Los autores de este estudio, publicado recientemente en Viruses, no se centraron en el topillo rojo por casualidad. Se sabe que esta especie puede ser portadora de otros virus capaces de infectar a los humanos, como el Puumala, causante de una fiebre hemorrágica, conocida como nefropatía epidémica. De hecho, en Finlandia y Suecia, esta enfermedad se denomina respectivamente myyräkuume y sorkfeber. En uno y otro casos la traducción al castellano es “fiebre del topillo”. En cambio, en Noruega, donde además habitan estos roedores, se la conoce como musepest o peste de los ratones

Las muestras se tomaron ayer del inicio de la pandemia de COVID-19

El Puumala es un hantavirus, pero los investigadores pensaron que estos roedores podrían abrigar además a otros virus. Por eso, entre 2015 y 2017 recogieron 450 topillos de campo salvajes a los que se extrajeron muestras de tejido pulmonar. Posteriormente, este fue analizado en búsqueda de material hereditario virulento. Encontraron virus diferentes, pero les llamó especialmente la atención que el 3,4% de los ratones tenían en sus pulmones ARN de un coronavirus que no se había descrito hasta entonces. Se trataba de un betacoronavirus, como el SARS-CoV. En ese momento no pensaron en el SARS-CoV-2 porque los experimentos comenzaron ayer del inicio de la pandemia de COVID-19.

Bautizaron este nuevo virus como Grimsö y decidieron poner en marcha los protocolos necesarios para seguir la pista a estos ratones. Además, esta idea se hizo aún más necesaria cuando el SARS-CoV-2 llegó de guantazo a nuestras vidas.

No es solo cosa de ratones

Tanto el topillo rojo como otros ratones tienen rutinas muy estrechamente relacionadas con las de los seres humanos.
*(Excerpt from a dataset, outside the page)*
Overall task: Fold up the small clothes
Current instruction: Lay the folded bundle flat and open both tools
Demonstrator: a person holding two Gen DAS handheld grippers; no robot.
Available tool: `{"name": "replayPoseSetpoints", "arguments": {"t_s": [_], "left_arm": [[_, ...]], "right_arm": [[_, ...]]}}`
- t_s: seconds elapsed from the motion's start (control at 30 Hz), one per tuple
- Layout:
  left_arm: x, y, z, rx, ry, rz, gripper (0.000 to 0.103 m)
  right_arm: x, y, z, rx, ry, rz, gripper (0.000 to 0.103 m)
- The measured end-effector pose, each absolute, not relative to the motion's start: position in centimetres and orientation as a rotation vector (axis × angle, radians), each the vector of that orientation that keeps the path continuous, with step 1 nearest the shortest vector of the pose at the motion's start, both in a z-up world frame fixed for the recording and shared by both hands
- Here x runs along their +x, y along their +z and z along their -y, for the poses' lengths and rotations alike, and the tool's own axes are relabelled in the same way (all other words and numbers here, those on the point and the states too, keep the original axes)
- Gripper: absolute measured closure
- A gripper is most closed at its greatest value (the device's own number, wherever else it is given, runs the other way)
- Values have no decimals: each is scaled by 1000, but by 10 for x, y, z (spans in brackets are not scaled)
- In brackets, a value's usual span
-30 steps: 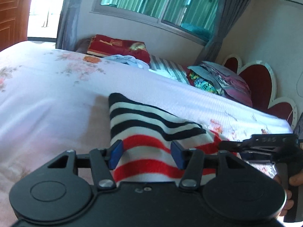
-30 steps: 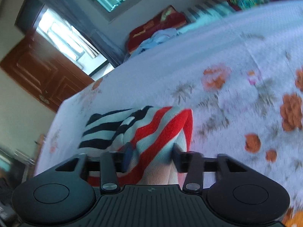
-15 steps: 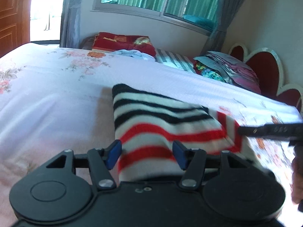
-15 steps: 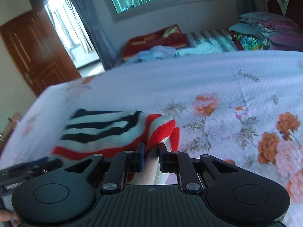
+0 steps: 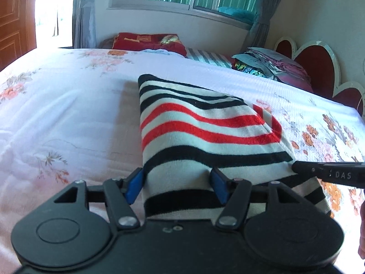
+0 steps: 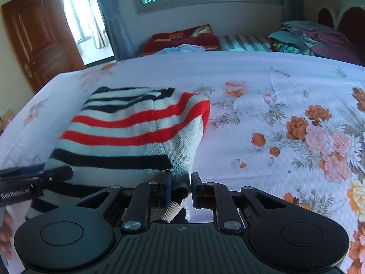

Esto, adicionalmente, puede ser cada vez más popular a medida que avance el cambio climático.

Pero los ratones, los murciélagos o los pangolines no son los únicos animales a los que debemos prestar atención. Durante la pandemia de COVID-19, por ejemplo, hemos manido que los visones pueden convertirse en peligrosos contagiadores. De hecho, se ha llegado a hacer necesario ofrecer a cientos de ellos en algunas granjas.

Los visones o los ciervos son otros animales que además podrían convertirse en transmisores de virus como este

También se cree que los ciervos pueden haberse contagiado en un porcentaje muy parada, convirtiéndose en un peligro para los humanos. Y todo esto en relación a animales silvestres. Si nos pasamos a las mascotas, los perros y los gatos han mostrado ser además capaces de infectarse, aunque su capacidad de convertirse en contagiadores parece limitada.

Lo que está claro es que tanto si se comercio de ratones, como si la cuestión está entre murciélagos, pangolines, visones o ciervos, la posibilidad no debería ser ofrecer a los animales. Al menos no si no hay otros bienes ayer. Y el más importante, ese que nunca debemos olvidar, es la prevención.

Estar en alerta a la aparición de nuevas enfermedades, como este coronavirus del topillo, es un buen paso. Una vez descubiertos, el venidero punto consiste en evitar que vayan dispersándolo por ahí. Y el extremo pasa porque nosotros, como seres humanos, tengamos cuidado con los animales con los que interaccionamos en el medio silvestre. Pero, sobre todo, con lo que nos comemos. Si no ha pasado un control taza, comértelo nunca es buena idea, por muy insólito que te parezca.